Similarly, one of Connor’s triggers couldn’t have been foreseen, or even insulated against. It took us a few years, until he could sufficiently articulate it, but extreme closeups of faces, especially not-completely-human faces, really freak him out. He went to see Spiderman 3–which is a horror in other ways, but I won’t get into that–at the movie theater, and none of the action or “adventure peril” bothered him at all. Instead, it was this one shot of Venom’s open mouth as he lunges at the camera that gave him fits. Likewise, there’s a scene in Fantastic 4 when Ben Grimm reveals his rocky deformation by turning his face out of shadow and lifting the brim of his hat. He leaves the room when that part of the movie is coming up, and that’s fine with me.

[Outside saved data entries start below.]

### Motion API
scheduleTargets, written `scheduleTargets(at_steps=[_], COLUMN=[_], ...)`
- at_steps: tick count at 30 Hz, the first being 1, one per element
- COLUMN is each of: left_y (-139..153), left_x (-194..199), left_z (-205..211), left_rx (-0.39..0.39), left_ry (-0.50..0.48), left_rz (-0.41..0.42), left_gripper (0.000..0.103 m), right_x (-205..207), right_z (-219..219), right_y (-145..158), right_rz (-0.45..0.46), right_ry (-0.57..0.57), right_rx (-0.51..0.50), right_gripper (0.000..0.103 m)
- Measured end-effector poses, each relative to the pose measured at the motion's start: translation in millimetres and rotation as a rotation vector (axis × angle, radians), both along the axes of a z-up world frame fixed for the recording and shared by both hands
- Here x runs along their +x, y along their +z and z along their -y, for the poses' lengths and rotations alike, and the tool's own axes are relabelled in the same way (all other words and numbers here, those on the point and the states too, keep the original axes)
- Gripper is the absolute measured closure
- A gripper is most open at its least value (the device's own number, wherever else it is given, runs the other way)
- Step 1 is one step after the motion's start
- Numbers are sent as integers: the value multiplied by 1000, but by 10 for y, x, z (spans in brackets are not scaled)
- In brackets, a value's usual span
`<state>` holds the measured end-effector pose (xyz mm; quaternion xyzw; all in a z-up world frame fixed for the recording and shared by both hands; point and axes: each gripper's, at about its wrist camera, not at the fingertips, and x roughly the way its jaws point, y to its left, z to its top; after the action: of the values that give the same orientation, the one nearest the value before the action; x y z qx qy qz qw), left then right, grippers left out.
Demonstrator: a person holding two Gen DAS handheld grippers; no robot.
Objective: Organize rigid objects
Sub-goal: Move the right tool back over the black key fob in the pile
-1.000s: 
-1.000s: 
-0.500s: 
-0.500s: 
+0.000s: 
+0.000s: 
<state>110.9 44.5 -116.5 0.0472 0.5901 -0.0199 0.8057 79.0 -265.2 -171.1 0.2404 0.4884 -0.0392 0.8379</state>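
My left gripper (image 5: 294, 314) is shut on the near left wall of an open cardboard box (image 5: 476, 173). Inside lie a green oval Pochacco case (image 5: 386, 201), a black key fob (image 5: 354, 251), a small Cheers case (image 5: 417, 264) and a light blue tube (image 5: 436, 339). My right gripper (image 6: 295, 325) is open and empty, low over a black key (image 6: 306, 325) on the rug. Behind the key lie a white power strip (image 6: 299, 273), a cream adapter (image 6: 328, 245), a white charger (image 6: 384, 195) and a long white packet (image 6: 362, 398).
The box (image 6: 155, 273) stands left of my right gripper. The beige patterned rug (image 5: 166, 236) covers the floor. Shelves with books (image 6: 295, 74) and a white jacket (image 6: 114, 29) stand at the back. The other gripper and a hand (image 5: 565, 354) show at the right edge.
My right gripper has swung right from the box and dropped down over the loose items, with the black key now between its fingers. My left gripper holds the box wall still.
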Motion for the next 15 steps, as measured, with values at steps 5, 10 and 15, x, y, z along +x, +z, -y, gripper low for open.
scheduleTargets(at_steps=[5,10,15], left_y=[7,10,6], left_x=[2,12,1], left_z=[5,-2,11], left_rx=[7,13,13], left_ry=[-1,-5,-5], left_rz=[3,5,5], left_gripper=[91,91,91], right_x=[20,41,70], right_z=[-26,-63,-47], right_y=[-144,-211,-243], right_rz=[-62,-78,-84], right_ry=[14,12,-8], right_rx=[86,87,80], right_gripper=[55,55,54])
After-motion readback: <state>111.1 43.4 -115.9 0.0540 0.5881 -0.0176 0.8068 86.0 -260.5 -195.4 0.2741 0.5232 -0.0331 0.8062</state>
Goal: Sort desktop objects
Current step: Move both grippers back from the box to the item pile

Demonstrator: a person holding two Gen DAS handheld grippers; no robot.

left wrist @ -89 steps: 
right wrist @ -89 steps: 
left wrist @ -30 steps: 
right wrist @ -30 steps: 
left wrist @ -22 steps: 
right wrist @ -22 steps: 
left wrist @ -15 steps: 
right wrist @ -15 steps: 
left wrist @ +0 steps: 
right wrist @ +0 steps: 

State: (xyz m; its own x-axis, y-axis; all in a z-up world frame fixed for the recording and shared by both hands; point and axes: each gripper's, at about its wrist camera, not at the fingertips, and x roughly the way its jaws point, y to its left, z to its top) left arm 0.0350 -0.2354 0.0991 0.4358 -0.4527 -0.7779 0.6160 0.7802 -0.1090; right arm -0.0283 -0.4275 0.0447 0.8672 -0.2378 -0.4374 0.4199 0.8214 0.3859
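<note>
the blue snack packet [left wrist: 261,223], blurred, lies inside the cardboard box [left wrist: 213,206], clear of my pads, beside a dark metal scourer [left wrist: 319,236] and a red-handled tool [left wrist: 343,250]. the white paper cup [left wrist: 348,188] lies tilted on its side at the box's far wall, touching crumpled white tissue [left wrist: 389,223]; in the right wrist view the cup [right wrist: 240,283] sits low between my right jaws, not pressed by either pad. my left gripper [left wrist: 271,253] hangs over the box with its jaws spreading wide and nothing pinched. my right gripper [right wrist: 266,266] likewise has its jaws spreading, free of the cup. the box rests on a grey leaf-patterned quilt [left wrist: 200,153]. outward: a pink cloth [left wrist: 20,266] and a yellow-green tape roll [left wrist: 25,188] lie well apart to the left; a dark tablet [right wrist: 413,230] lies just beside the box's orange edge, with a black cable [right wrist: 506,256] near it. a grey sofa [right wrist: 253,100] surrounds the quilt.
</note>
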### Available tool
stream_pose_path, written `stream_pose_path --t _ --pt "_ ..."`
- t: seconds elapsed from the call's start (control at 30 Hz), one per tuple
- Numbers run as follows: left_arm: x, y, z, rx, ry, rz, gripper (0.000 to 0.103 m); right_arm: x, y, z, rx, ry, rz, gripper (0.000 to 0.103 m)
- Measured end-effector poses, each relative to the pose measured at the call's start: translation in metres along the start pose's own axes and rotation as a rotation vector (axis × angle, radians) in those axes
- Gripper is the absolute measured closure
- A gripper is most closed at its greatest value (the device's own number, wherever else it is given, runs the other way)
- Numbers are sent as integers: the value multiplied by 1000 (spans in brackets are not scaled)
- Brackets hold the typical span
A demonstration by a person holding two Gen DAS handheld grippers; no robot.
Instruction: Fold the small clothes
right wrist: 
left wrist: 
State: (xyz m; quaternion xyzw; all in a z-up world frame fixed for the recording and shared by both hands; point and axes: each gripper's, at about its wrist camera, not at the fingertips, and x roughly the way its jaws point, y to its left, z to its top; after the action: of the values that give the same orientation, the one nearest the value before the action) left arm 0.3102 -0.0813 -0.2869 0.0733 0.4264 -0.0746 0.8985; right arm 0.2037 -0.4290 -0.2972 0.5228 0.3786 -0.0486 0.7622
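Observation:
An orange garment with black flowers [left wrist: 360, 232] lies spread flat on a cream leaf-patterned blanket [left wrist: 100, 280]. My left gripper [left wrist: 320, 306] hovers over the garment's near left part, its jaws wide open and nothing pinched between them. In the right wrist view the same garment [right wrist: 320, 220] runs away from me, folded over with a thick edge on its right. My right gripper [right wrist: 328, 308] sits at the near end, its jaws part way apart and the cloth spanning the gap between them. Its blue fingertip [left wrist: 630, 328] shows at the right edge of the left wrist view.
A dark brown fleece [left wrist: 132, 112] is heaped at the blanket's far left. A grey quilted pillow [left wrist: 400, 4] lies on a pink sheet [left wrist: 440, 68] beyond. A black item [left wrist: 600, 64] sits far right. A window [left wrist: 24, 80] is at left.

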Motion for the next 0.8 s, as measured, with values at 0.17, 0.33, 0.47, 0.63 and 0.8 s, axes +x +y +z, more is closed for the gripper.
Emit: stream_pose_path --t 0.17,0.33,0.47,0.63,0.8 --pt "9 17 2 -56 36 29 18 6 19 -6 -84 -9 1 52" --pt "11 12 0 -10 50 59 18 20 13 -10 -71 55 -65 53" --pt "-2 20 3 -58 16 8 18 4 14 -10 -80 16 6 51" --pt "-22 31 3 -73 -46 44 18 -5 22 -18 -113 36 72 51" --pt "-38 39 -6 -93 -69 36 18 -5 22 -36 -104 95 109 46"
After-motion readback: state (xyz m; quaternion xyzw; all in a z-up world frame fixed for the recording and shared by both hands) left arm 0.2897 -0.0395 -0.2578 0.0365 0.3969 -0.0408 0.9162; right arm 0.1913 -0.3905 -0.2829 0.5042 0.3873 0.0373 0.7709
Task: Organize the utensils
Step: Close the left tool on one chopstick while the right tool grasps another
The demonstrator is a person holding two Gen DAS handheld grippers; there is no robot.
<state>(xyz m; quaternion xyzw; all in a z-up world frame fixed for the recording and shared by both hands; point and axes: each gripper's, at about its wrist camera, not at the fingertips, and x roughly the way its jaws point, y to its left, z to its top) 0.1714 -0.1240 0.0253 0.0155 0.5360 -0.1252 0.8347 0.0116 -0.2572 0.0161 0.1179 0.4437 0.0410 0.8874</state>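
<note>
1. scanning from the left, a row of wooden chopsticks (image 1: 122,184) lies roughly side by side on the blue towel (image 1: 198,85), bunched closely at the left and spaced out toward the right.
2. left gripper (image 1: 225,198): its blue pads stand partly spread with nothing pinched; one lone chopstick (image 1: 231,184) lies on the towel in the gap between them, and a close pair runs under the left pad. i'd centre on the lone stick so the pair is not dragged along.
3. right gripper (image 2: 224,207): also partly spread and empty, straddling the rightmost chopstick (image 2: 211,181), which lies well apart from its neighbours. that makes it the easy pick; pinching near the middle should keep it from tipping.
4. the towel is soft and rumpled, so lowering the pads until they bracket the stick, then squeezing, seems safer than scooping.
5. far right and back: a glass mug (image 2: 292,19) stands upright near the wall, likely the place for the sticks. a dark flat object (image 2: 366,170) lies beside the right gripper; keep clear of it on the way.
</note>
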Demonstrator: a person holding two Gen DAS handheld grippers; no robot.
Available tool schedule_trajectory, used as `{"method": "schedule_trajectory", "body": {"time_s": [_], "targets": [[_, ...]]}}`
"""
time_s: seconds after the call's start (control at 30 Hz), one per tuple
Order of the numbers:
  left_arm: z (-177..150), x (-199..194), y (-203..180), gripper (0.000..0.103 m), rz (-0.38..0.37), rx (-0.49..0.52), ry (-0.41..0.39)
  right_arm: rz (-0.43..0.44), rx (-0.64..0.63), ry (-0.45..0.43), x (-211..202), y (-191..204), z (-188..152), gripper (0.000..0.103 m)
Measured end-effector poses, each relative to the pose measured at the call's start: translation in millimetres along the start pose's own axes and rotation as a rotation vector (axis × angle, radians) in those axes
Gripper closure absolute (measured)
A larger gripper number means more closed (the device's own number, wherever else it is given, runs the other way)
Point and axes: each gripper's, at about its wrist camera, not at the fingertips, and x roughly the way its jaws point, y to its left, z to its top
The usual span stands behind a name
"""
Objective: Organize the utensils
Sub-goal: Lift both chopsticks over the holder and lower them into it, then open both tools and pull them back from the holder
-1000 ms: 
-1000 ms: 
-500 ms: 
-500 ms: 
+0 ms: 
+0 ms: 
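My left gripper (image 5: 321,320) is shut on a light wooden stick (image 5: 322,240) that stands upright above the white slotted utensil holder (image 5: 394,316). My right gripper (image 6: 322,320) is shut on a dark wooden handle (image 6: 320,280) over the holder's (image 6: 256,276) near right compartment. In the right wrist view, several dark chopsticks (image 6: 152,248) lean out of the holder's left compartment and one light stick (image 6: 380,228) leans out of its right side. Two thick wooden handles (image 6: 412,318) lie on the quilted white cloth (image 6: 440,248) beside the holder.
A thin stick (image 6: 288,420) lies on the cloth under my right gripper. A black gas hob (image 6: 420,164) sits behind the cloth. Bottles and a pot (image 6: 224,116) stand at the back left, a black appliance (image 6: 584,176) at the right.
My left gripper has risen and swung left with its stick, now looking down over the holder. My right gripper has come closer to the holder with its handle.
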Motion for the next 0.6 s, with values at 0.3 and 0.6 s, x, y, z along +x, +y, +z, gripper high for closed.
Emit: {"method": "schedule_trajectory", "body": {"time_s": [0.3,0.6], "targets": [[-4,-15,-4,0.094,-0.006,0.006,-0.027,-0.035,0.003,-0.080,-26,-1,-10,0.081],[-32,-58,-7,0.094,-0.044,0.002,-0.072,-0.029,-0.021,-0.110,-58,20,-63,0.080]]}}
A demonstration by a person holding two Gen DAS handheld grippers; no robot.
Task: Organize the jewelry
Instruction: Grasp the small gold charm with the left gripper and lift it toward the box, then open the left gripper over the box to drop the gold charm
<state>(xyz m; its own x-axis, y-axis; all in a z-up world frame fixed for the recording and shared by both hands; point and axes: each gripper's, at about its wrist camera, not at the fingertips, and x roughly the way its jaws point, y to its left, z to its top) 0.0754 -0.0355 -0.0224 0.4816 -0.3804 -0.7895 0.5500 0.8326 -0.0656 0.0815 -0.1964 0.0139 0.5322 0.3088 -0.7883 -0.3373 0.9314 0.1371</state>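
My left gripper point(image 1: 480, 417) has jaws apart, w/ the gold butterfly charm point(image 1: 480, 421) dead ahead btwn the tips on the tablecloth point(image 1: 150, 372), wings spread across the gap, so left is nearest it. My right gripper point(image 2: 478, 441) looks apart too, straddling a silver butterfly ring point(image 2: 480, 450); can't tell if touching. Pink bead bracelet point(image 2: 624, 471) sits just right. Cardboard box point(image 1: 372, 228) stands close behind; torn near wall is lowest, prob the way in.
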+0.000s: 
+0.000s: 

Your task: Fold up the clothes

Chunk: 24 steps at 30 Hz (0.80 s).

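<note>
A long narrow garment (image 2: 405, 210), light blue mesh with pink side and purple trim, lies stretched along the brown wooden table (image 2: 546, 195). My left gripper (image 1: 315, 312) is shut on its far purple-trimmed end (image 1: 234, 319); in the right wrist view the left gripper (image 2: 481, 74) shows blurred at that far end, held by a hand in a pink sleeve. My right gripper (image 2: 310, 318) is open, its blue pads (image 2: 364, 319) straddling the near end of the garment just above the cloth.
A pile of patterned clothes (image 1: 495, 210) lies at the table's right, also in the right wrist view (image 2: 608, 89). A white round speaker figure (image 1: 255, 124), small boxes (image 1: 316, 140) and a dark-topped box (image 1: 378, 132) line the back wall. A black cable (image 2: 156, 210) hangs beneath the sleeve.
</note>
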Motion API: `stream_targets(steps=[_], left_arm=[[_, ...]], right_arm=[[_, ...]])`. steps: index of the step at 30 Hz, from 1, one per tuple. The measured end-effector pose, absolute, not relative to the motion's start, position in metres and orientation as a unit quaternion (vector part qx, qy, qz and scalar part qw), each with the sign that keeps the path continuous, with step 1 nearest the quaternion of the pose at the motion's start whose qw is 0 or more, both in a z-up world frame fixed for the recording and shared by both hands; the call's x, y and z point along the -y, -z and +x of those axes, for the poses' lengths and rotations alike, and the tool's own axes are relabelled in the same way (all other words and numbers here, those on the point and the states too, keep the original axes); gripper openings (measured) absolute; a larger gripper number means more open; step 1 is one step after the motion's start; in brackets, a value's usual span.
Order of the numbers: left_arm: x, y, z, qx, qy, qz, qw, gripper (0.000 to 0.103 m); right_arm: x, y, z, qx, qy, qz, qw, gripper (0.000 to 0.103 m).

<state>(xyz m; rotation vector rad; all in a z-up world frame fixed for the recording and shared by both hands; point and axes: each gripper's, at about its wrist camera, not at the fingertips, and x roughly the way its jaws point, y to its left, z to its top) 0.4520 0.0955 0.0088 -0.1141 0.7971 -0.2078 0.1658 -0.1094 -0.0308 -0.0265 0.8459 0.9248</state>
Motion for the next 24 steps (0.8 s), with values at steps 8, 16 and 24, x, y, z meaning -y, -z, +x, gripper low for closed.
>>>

I console myself with the fact that we do so much with our children, and that guiding our kids through new experiences makes them less likely to be seeds of neurosis later in life. Sure, I’ve read Scary Stories to Tell in the Dark to them at Halloween–I even showed them the spooky-fantastic pictures by Stephen Gammell, which are apparently too scary to include in the latest republication. But I didn’t just give them the book and tell them to read it to themselves before bed. I was right there beside them, shivering at the gory parts and validating their fears by sharing my own. I think this prepares them for life much better than pure censorship can, and gives me the opportunity to shape their responses to their own feelings and impressions, by building a sense of empathy and honesty that I hope will serve us later when their lives get immeasurably more complex.

And if it doesn’t work, hey, I’m doing my part to support the psychoanalysts of the future.